ACTIVITY
Go through the data below and transcribe it exactly. Omit the images.
───── DATASET SECTION
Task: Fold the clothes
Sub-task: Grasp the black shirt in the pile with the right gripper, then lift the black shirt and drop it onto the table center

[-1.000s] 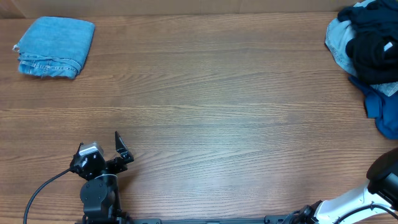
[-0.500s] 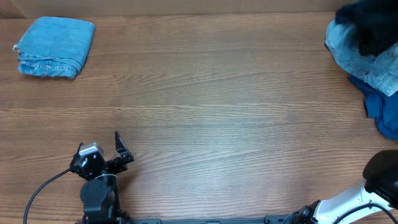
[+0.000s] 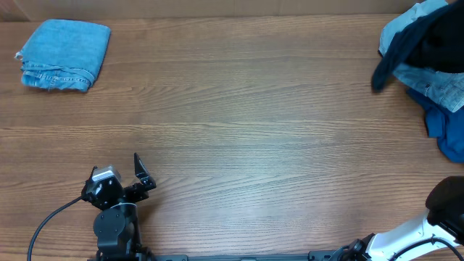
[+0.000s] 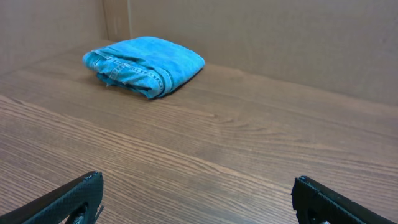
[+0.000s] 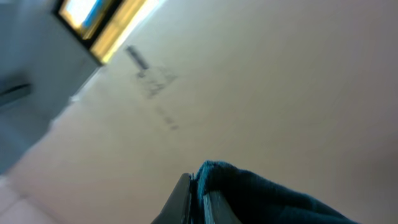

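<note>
The clothes lie in a pile at the table's far right: a black T-shirt (image 3: 429,40) raised and blurred above a light-blue denim piece (image 3: 441,85) and a royal-blue garment (image 3: 446,130). In the right wrist view my right gripper (image 5: 198,186) is shut on a fold of the dark T-shirt (image 5: 267,199), with the camera tilted up at a wall. The overhead view shows only that arm's base (image 3: 435,217). My left gripper (image 3: 114,167) rests at the near left, open and holding nothing (image 4: 196,186). A folded light-blue denim piece (image 3: 64,54) lies at the far left corner (image 4: 146,62).
A brown cardboard wall (image 4: 280,37) runs along the table's far edge. Bare wooden tabletop (image 3: 246,130) stretches between the folded denim and the pile. A black cable (image 3: 51,217) trails from the left arm.
The black T-shirt has come up off the pile on the right; it now hangs higher and spreads leftward. The left arm and the folded denim have not moved.
</note>
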Controlling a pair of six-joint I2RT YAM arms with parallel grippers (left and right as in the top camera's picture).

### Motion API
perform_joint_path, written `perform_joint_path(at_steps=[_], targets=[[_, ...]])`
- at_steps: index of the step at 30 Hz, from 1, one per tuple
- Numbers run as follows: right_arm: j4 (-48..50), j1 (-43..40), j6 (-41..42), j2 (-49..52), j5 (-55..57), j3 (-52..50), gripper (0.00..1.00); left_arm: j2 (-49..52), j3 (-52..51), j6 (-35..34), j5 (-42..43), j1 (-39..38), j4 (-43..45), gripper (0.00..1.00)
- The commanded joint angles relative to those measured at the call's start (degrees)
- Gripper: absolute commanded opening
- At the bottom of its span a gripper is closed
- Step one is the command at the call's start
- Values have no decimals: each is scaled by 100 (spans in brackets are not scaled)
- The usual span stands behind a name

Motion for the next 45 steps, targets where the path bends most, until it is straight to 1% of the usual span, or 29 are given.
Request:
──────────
WRITTEN ANSWER
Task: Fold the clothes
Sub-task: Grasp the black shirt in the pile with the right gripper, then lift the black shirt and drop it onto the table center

[-1.000s] 
[-0.500s] 
[+0.000s] 
[+0.000s] 
[+0.000s] 

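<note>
The clothes lie in a pile at the table's far right: a black T-shirt (image 3: 429,40) raised and blurred above a light-blue denim piece (image 3: 441,85) and a royal-blue garment (image 3: 446,130). In the right wrist view my right gripper (image 5: 198,186) is shut on a fold of the dark T-shirt (image 5: 267,199), with the camera tilted up at a wall. The overhead view shows only that arm's base (image 3: 435,217). My left gripper (image 3: 114,167) rests at the near left, open and holding nothing (image 4: 196,186). A folded light-blue denim piece (image 3: 64,54) lies at the far left corner (image 4: 146,62).
A brown cardboard wall (image 4: 280,37) runs along the table's far edge. Bare wooden tabletop (image 3: 246,130) stretches between the folded denim and the pile. A black cable (image 3: 51,217) trails from the left arm.
The black T-shirt has come up off the pile on the right; it now hangs higher and spreads leftward. The left arm and the folded denim have not moved.
</note>
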Controlling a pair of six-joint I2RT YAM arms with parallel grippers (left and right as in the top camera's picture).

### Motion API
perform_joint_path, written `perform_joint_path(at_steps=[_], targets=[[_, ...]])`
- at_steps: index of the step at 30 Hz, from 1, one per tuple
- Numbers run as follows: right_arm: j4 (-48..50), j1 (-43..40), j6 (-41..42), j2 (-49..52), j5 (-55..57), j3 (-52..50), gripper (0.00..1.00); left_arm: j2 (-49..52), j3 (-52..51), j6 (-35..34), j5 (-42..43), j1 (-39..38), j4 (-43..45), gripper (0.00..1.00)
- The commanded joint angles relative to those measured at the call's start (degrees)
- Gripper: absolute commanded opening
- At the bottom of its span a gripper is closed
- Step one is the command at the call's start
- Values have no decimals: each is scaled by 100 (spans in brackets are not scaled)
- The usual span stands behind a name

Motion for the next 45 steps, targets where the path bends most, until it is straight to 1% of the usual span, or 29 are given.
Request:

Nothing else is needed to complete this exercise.